Ссорились они, правда, ужасно. По тридцать три раза на дню. Оспаривали первенство. Анечка, единственная дочь дяди Коли Зяблова, балованная, вспыльчивая, крупная девочка, родилась на два месяца раньше Туси и считала это своим несомненным преимуществом. Ей всё должно было доставаться первой – по старшинству: и сливочное пирожное, и Тусина кукла, и лучшая картинка в книжке. Они перелистывали «Ниву» взапуски, крича – чур, что слева, то мое! – и незадачливой Тусе вечно доставалось какое-нибудь уродское развитие зубов тритона (по схематич. модели автора), а довольная Анечка становилась обладательницей прелестной гравюры с картины Амберга «У решетки», на которой томная барышня с распущенными, как у самой Анечки, невесомыми кудряшками преклоняла цветущий стан через кованую оградку, чтобы напечатлеть целомудренный поцелуй на челе курчавого франта в долгополом, пышно присборенном на заду сюртуке. Я и замуж выйду вперед тебя, – угрожала Анечка, водя по франту пальцем, перепачканным только что украденной в оранжерейке клубникой, – вот увидишь – первая! Потому что я красотка и душенька! Так все говорят. Туся, давясь обидой и завистью, изо всей силы толкала лучшую, до гроба, единственную подругу в теплый, как тесто, обильный бок. Кудряшек у Туси не было – так, небогатая косица едва до лопаток. И нос, как говорил отец, утицей.

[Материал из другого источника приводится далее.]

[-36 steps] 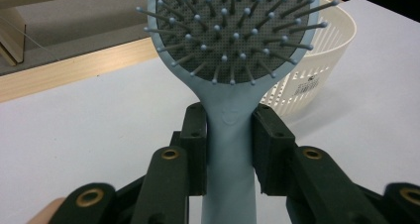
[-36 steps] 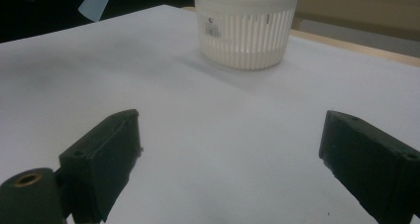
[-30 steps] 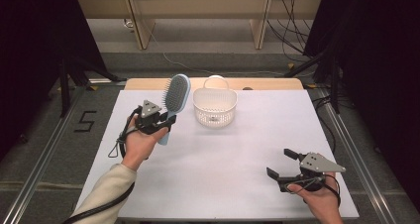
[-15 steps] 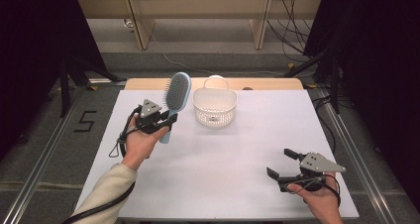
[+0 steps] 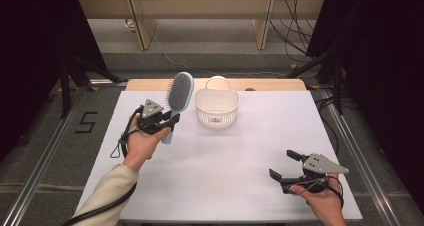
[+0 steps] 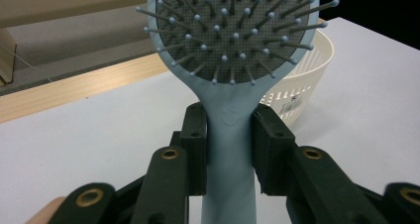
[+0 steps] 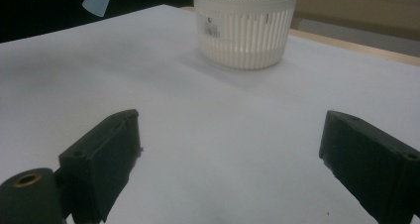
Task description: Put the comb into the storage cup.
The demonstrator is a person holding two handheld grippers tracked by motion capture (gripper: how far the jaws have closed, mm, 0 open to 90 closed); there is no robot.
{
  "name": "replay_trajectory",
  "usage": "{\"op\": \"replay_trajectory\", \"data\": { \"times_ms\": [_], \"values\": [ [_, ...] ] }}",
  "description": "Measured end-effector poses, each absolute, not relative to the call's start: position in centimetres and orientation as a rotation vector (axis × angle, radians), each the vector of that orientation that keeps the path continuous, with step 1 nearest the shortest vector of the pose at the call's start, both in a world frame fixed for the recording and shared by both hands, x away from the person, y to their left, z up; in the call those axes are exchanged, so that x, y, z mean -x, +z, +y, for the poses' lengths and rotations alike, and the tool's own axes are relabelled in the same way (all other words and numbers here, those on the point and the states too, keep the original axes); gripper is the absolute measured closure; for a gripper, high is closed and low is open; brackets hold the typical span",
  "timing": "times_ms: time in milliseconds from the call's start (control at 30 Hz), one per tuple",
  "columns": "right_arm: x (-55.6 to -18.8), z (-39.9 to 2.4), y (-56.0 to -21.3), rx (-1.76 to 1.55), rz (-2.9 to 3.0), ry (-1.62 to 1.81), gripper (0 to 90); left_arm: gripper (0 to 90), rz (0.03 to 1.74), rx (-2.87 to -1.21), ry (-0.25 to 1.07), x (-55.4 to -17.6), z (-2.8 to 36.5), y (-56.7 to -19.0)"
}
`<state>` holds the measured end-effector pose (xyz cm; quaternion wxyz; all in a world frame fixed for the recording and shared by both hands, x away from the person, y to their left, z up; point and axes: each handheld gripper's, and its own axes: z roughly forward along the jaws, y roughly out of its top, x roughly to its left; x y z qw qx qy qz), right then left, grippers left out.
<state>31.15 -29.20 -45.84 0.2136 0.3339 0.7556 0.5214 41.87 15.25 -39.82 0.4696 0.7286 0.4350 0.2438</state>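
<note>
A light blue hairbrush (image 5: 178,98) is held upright above the left part of the white table, bristles facing the person. My left gripper (image 5: 171,122) is shut on its handle; in the left gripper view both black pads (image 6: 195,135) press the handle of the hairbrush (image 6: 232,130) from either side. Just right of the brush stands a white slotted basket (image 5: 217,107), also seen behind the brush as the basket (image 6: 302,92). My right gripper (image 5: 283,166) rests low near the table's front right, open with nothing between its jaws (image 7: 230,154). The basket (image 7: 245,26) stands farther off ahead of it.
The white table (image 5: 240,156) has a wooden strip (image 5: 270,84) along its far edge. Metal rails (image 5: 47,151) run along both sides, with a floor mark "5" at the left. Cables (image 5: 300,36) lie on the floor behind.
</note>
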Motion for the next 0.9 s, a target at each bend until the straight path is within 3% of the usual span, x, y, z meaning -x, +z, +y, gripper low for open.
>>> {"op": "replay_trajectory", "data": {
  "times_ms": [900],
  "values": [
    [-31.20,-29.26,-45.89,-0.938,2.092,1.450,9.7,69.9,1.030,-1.773,0.599,-42.10,14.31,-39.16]
  ]
}}
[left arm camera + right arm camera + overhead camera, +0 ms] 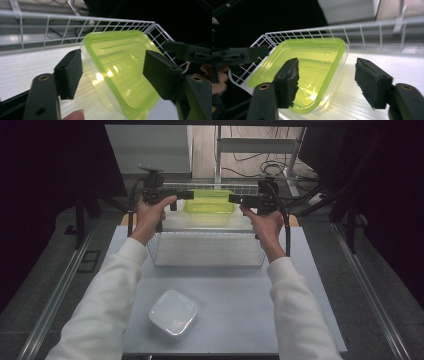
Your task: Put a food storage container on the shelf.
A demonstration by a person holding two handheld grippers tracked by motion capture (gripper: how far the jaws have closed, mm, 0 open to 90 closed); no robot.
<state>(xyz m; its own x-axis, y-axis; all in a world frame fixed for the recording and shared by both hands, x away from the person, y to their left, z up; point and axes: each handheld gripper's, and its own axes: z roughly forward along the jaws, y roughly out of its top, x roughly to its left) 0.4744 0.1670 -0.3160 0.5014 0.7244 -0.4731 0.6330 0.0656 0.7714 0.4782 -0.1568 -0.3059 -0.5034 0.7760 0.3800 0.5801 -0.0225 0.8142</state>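
Note:
A clear container with a yellow-green lid (209,201) sits inside the far end of a white wire basket (207,262); I cannot tell whether it rests flat on the basket's floor. My left gripper (187,195) points at it from the left and my right gripper (235,198) from the right. In the left gripper view the container (117,70) lies between the wide-apart jaws of the left gripper (113,67), with a gap at the left pad. In the right gripper view the right gripper (327,75) stands open, and the container (309,62) is well clear of one pad (372,82).
A white lidded tub (173,313) stands near the front of the pale table (240,295), left of centre. The basket takes up the table's far middle. Dark curtains flank both sides, and cables lie on the floor beyond.

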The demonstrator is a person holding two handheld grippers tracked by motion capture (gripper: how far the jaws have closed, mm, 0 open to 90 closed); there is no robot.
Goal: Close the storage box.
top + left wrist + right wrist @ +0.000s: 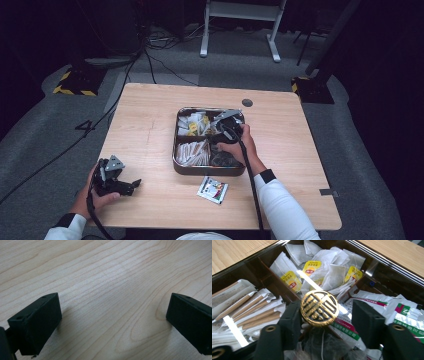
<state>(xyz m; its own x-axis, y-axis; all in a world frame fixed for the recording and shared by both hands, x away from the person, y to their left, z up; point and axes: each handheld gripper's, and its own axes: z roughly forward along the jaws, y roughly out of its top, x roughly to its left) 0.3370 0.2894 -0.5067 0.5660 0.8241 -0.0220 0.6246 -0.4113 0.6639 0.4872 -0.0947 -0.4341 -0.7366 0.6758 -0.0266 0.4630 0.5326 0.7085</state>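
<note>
Resting my left gripper (131, 186) wide open and empty on the table (150, 125), I hold my right gripper (327, 315) parted around the gold knob (319, 308) at the tray's (176, 150) centre, pads not pressing.

The high view looks forward and down from above the person's side, taking in the whole desk (150, 125) from well back. The left gripper view sits very close over bare wood. The right gripper view looks closely into the tray (262, 255), which the high view shares at centre frame (176, 150).
</note>
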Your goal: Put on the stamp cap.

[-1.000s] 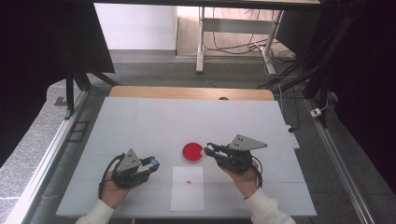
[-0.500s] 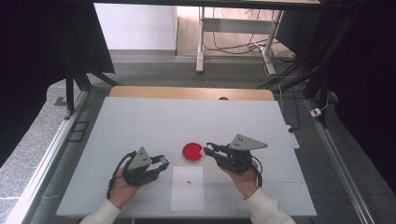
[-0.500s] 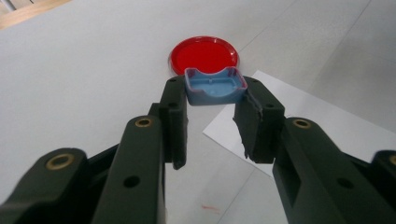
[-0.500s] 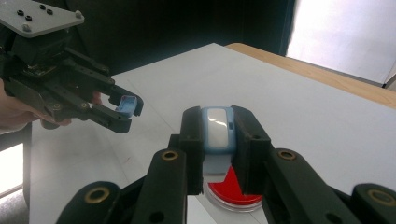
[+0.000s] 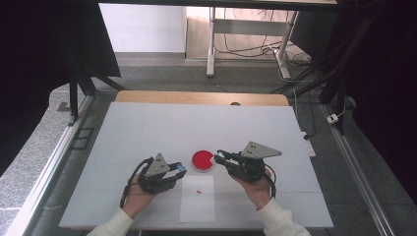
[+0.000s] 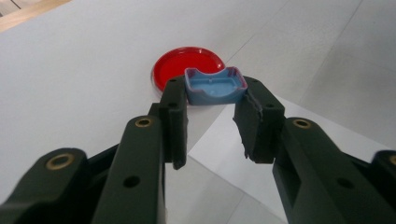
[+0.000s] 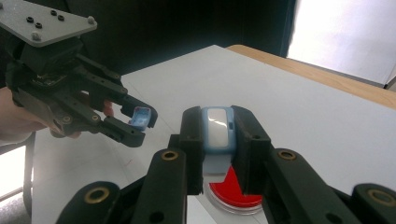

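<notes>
My left gripper is shut on a small blue tray-shaped piece, hollow side up, just short of a round red dish. In the high view this gripper sits left of the dish, over the top corner of a white sheet. My right gripper is shut on a blue piece with a white face, held above the dish. It reaches the dish's right rim in the high view. The two blue pieces are apart.
A tiny red speck lies on the white sheet. The white table has a wooden strip along its far edge. Metal rails and dark frames stand on both sides, with cables on the floor beyond.
My left gripper has moved right across the table toward the red dish, carrying the blue piece. The right gripper has stayed where it was.
</notes>
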Demonstrator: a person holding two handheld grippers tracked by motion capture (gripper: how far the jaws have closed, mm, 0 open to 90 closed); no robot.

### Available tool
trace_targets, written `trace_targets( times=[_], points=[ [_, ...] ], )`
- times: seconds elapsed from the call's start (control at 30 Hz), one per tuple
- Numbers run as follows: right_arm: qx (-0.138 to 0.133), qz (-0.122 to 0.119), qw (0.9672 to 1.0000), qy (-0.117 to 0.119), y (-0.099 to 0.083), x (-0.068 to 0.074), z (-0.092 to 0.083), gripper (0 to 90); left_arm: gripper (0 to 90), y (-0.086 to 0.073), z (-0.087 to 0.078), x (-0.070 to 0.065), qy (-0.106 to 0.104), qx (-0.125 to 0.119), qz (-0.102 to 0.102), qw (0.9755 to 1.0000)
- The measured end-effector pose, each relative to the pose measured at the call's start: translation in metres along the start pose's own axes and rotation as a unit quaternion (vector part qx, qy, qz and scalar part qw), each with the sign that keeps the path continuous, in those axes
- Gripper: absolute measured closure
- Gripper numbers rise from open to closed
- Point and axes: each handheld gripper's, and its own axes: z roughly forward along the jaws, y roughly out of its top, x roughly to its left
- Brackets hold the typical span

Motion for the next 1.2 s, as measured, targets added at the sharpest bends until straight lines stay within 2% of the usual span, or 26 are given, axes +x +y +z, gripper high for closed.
trace_targets(
  times=[0.47, 1.2],
  points=[
    [-0.002, -0.001, 1.0, 0.003, 0.001, 0.001, 0.001, 74.6, 64.8, 0.012, 0.019, -0.009, -0.014, 0.006, 0.017, 0.9998],
    [-0.004, 0.0, 1.0, 0.003, 0.001, 0.004, 0.002, 74.6, 64.8, 0.025, 0.032, -0.017, -0.024, 0.003, 0.027, 0.9994]
  ],
)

Всё-всё сбылось, как Анечка и грозила. И замуж она вышла первая, и первая приехала с первым взрослым визитом, и первая умерла двадцати четырех лет – от воспаления легких: в субботу еще жаловалась за чаем, что жарко что-то у вас, Туся, вели, пожалуйста, открыть окно, блестела глазами, смеялась – а помнишь, а помнишь? – пока их мужья азартно коротали вечность за картами, а через вторник уже лежала, обиженная, поджав бледные губы, в гробу, и всё тот же старенький священник, что крестил когда-то и Тусю, и саму Анечку, и еще добрую половину города, выпевал утешительным бабьим тенорком – истинно, истинно говорю вам: наступает время, и настало уже, когда мертвые услышат глас Сына Божия и, услышав, оживут. Туся плакала и не верила – тогда модно было не верить, а потом снова все поверили, только не в Бога уже, а черт знает во что: она сама крутила столики, рассуждала о надмирном, срывала миги и даже ездила в Москву – специально для того, чтобы послушать Скрябина; и долго-долго даже себе не признавалась, какая это скверная, тревожная, нарочито больная музыка. То ли дело Лист!
И что же? Анечка вот уже тридцать восемь лет лежит на кладбище за решеткой – почти такой же, как на картинке из «Нивы», а она сама сидит тут одна, в темноте, за заколоченными окнами, не различая, утро уже, день или вечер, и только шарит вокруг руками, шарит и ничего не находит. Ничего не может понять.
Все-таки ночь, кажется. Да! Точно ночь. Тихо-тихо. Ни сверчка, ни жучка. А когда Туся была маленькая, в детской жили древоточцы, так что, если приложить ухо к стене, можно было подслушать, как они вгрызаются в живую бревенчатую плоть хрупкими, черными, безжалостными жвалами.
Да, вот еще очень важное! Чуть не забыла. Дом!